(1)
★コロナ自粛期間中の孤独な精進がいかに難しいか、多くの方から耳にした。
「独り犀の角のように歩め」るのは、独覚タイプの少数派に限られるだろう。
孤独に強いタイプも弱いタイプも遺伝子の影響を強く受けるが、集団で生きる人類の宿命として、圧倒的多数派は孤独を寂しく辛いと感じる……。
……………………
(2)
★孤独な道をひとり行くよりも、優れた法友を得ることの重要さを、ブッダは強調した。
信頼できる人の存在は安心感の拠りどころになるが、そのかけがえのなさゆえに渇愛が生じやすい。

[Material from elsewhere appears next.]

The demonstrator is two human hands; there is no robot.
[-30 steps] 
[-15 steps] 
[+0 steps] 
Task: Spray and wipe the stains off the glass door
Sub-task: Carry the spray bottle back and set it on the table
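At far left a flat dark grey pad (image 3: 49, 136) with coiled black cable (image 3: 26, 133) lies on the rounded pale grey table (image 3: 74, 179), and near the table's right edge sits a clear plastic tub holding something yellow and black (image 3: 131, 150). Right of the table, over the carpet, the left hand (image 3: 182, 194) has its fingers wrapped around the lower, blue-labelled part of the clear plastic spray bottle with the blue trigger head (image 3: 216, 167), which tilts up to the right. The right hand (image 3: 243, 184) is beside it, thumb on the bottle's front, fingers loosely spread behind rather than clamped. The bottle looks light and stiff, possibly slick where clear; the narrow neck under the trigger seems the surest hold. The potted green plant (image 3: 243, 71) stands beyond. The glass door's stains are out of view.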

濃密な関係になるほど、裏切られ破綻したときの苦しみも激化する。
上座仏教の寺の人間関係は、戒律の遵守と慈悲の瞑想によって守られ、淡々とした距離感と節度が保ちやすい絶妙な構造だ……。
……………………
(3)
★真剣に瞑想する仲間の姿を見れば、瞑想のヤル気が高められる。
集団と共に生きることを選んだ人類は、「場の力」に同期し、影響され、圧倒されもする。

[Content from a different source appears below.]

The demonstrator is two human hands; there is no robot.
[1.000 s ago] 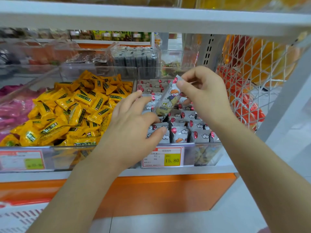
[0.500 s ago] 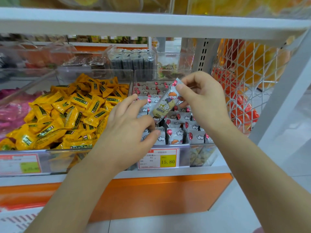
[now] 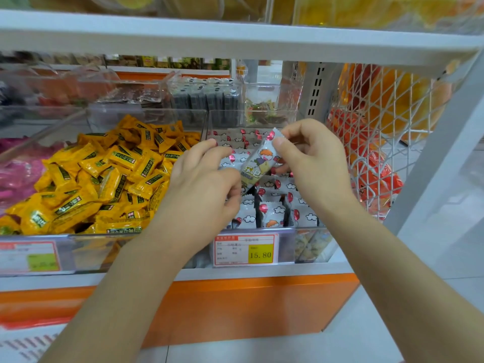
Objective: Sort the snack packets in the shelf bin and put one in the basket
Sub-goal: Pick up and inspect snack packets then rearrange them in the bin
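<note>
One packet [image 3: 258, 165] end behind left hand [image 3: 201, 192]

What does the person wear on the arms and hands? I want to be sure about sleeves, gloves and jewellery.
Nothing worn is visible. The left hand and the right hand have no gloves and no rings. The left forearm and the right forearm are bare down to the picture's edge: no sleeve, watch or bracelet.

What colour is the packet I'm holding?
The packet is white-grey with red balloons and a cartoon figure; head view.
</note>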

17年間、一日も欠かさず孤独に水をかぶって修行していたのは、自らを律していくためだった。
独り犀の角のように歩む道を選んだからには、怠惰と試行錯誤と自滅との戦いが繰り返されるのを覚悟しなければならない……。
……………………
(4)
★人と喋っていれば、テレビを点け放しにすれば、インターネットをクリックし続ければ、家族の気配が感じられれば…、意識の矢印は次々と外側に向けられ、しばし淋しさがまぎれ、自分の心と向き合わないですむのかもしれない。
人と群れるな、お喋りを止めよ、独り樹下で瞑想せよ、とブッダは繰り返し説き続けた。
仲間が何人いようとも、瞑想はただ一人の道……。
……………………
(5)
★上手くできないから練習するのだ。
孤独な修行者は、失敗から多くを学ばなければならない。
上手くいけば勝因を、ほとんどの場合は敗因を、徹底的に分析し、考察を深め、経験値を高めていく。
運の悪い者は自滅し、運の良い者は花開く。
運命とはカルマの別名であり、全ては徳があるか否かだ……。